I make sure my headlights and tail lights are turned to the on position. This draws attention to my vehicle and gets me noticed by other drivers.

It has been proven that the brighter the headlights, the closer approaching drivers think you are. They will think twice about making a dangerous oncoming passing manoeuvre.

Vehicular and pedestrian traffic will do the same when estimating the time needed to cross in front of a moving car. People who think they can make it across the intersection when an unlit vehicle approaches will not attempt the crossing when they see an approaching vehicle with its headlights shining.

Tail lights do not illuminate on most vehicles, unless actively turned on.

I always pay special attention to vehicles produced before 1990, as their headlights do not activate upon ignition of the engine.

As drivers, we pay more attention to light sources approaching us or following us on the highway. Drivers tend to attach less importance to unlit vehicles, or, even worse, fail to notice them at all.

Since most vehicles on the road today were manufactured after 1990, unlit vehicles make up about 10 per cent of the vehicles on the Malahat. In the 1970s and 1980s, drivers who travelled with their headlights and tail lights on were in the minority, but they had considerably fewer crashes than those who did not have their lights on. Today, drivers with unlit vehicles are in the minority, and are believed to have a considerably higher crash rate.

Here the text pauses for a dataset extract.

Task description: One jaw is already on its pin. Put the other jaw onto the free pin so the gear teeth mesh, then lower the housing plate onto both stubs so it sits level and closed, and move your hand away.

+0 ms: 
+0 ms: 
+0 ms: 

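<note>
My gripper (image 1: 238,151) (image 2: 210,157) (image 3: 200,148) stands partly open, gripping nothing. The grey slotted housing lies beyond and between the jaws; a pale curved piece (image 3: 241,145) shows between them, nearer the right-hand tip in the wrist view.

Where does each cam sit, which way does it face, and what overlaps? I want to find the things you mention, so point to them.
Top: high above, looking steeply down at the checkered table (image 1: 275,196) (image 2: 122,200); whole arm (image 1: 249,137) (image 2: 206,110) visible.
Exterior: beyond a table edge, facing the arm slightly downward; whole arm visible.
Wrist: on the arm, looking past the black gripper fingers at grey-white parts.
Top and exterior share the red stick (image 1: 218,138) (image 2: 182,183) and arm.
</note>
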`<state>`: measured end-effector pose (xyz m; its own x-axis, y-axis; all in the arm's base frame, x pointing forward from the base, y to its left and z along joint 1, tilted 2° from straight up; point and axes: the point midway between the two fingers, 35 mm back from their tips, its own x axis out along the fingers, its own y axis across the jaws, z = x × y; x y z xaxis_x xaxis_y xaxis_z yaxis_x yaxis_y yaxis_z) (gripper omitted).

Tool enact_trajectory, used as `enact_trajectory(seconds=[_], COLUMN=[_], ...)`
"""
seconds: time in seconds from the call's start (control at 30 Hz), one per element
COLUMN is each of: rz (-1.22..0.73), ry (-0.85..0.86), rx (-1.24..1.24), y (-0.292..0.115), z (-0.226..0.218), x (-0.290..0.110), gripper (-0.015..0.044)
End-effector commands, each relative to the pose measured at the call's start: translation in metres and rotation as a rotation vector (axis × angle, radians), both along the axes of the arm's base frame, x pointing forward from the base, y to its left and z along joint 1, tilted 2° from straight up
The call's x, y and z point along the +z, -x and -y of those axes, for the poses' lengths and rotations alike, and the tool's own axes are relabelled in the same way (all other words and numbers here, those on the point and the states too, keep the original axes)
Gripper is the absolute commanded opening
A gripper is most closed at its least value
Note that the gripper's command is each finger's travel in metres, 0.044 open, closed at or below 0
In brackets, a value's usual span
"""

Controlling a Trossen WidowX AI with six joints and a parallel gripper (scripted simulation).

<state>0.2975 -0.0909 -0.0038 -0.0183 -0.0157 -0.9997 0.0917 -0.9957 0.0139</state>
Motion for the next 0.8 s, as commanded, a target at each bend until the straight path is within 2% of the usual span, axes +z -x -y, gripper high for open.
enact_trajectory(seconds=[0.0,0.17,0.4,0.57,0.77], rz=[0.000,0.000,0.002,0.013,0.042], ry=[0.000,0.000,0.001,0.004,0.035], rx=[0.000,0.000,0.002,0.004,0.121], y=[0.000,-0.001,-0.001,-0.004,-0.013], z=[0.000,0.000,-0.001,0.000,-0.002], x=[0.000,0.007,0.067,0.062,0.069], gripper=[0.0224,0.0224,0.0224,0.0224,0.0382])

I also pay special attention to drivers who wish to pass me, and those that I pass. On a recent trip, I was passed by others about twice as often as I performed passes. If the ratio is too high, it is a good indication that you are either going too slow or fast for the traffic flow.

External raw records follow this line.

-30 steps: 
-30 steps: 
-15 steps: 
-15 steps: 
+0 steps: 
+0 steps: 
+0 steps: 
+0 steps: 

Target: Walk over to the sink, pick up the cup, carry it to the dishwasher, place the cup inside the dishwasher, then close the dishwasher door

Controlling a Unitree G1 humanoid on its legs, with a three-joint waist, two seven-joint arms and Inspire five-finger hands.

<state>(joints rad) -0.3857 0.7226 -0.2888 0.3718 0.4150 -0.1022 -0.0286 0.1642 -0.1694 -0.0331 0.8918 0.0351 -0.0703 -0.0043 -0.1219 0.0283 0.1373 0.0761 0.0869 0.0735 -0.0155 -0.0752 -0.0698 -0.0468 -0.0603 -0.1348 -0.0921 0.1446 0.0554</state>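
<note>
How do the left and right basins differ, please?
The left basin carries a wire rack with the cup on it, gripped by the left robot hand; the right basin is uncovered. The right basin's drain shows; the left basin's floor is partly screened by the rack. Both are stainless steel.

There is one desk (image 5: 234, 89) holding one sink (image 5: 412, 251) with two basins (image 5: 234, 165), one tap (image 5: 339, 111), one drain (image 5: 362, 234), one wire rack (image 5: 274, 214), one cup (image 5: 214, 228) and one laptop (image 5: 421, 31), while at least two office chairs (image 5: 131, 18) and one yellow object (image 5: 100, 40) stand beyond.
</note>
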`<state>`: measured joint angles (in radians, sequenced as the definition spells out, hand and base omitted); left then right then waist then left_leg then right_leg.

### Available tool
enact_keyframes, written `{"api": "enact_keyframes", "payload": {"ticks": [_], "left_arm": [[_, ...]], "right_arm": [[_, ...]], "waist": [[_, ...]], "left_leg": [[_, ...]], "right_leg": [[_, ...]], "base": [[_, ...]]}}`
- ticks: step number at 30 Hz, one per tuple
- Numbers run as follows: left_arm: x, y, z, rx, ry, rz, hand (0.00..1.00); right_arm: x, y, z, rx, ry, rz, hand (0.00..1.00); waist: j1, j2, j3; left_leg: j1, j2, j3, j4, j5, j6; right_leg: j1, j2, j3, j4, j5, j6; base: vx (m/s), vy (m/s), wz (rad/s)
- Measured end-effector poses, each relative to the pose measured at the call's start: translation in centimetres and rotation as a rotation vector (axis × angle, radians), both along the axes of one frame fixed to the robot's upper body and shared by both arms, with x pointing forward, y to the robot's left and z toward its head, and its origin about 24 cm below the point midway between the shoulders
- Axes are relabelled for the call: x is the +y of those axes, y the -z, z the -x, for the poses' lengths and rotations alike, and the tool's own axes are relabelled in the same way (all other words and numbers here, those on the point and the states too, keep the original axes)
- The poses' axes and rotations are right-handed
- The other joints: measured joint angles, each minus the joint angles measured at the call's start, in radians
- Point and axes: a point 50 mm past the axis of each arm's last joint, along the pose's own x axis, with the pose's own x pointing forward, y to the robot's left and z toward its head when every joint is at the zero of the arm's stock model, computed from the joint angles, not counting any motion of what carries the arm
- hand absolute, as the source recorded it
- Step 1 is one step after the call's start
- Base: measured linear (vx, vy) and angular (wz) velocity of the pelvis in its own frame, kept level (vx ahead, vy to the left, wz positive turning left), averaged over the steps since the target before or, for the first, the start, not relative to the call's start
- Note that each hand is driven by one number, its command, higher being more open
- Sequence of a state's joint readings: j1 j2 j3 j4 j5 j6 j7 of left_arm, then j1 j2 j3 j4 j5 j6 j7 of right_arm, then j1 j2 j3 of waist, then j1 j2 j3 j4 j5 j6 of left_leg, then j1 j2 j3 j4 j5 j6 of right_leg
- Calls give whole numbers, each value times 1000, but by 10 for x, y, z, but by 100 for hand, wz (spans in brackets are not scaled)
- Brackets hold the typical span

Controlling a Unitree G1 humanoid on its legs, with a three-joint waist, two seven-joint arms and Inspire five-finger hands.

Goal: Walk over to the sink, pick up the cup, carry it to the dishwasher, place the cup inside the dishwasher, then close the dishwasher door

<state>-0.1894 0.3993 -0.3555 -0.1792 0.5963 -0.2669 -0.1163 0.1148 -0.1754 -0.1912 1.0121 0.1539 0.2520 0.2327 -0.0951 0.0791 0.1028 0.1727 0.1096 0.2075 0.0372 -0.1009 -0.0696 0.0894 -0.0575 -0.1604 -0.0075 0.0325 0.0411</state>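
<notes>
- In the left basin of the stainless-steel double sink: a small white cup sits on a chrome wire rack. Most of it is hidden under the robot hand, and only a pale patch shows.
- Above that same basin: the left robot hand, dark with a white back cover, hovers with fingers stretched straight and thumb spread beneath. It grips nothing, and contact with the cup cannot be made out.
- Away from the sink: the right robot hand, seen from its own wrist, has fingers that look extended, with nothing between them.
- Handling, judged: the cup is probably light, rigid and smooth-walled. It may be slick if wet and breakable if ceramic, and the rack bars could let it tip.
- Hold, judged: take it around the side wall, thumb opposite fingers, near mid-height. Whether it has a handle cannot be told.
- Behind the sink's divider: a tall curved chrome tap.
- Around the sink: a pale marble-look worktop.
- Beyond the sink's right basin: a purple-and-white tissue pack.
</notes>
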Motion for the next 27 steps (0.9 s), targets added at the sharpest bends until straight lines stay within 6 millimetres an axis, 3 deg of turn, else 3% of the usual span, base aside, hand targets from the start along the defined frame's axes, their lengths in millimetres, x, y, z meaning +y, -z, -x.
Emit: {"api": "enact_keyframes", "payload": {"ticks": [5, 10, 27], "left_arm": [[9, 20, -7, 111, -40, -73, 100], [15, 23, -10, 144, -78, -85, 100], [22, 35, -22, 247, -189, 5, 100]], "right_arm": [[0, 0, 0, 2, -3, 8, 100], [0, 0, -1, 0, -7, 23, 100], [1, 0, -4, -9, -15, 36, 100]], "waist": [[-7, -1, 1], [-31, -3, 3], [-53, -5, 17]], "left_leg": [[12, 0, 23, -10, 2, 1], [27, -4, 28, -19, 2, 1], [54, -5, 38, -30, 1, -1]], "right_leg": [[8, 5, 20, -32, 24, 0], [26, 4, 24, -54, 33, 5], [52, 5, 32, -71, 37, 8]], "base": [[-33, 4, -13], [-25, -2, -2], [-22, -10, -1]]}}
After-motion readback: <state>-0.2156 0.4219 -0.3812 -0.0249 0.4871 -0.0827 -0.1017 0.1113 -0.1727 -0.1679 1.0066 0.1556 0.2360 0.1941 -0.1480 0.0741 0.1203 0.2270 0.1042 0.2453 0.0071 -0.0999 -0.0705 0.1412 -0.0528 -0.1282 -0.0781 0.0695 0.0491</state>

There is a common principle called the “magnet effect”: a driver’s tendency to speed up when being passed. It is called the magnet effect because drivers who are being passed tend to get drawn to the passing vehicle.

I always try to keep a consistent speed when being passed on the highway, and expect other nonprofessional drivers to fall prey to the magnet effect when I attempt to pass them.

I drive “spaces” instead of “speed.” My lane choice and vehicle position in the lane is meant to accommodate an escape from hazardous situations rather than a “slam on your brakes” philosophy of crash avoidance. The average driver has no idea how far it takes to stop.

Braking distance increases exponentially. Double your speed, and it takes four times the distance to brake to a stop, not two times. Triple the speed, and it takes nine times the distance.

The most common crash on the highway is being hit from behind. The two most deadly crashes are the head-on collision and the T-bone intersection crash.

I use the following technique to guard against mishaps: Look ahead, check the rear view mirror, look ahead, check the speedometer, look ahead, check the sides of the road. I do this before and after every hill, curve, intersection and other road features.

Try these tips on your next highway drive and see whether they work for you.

Steve Wallace is a member of the College of Teachers and the owner of Wallace Driving School on Vancouver Island and in the Central Interior of B.C.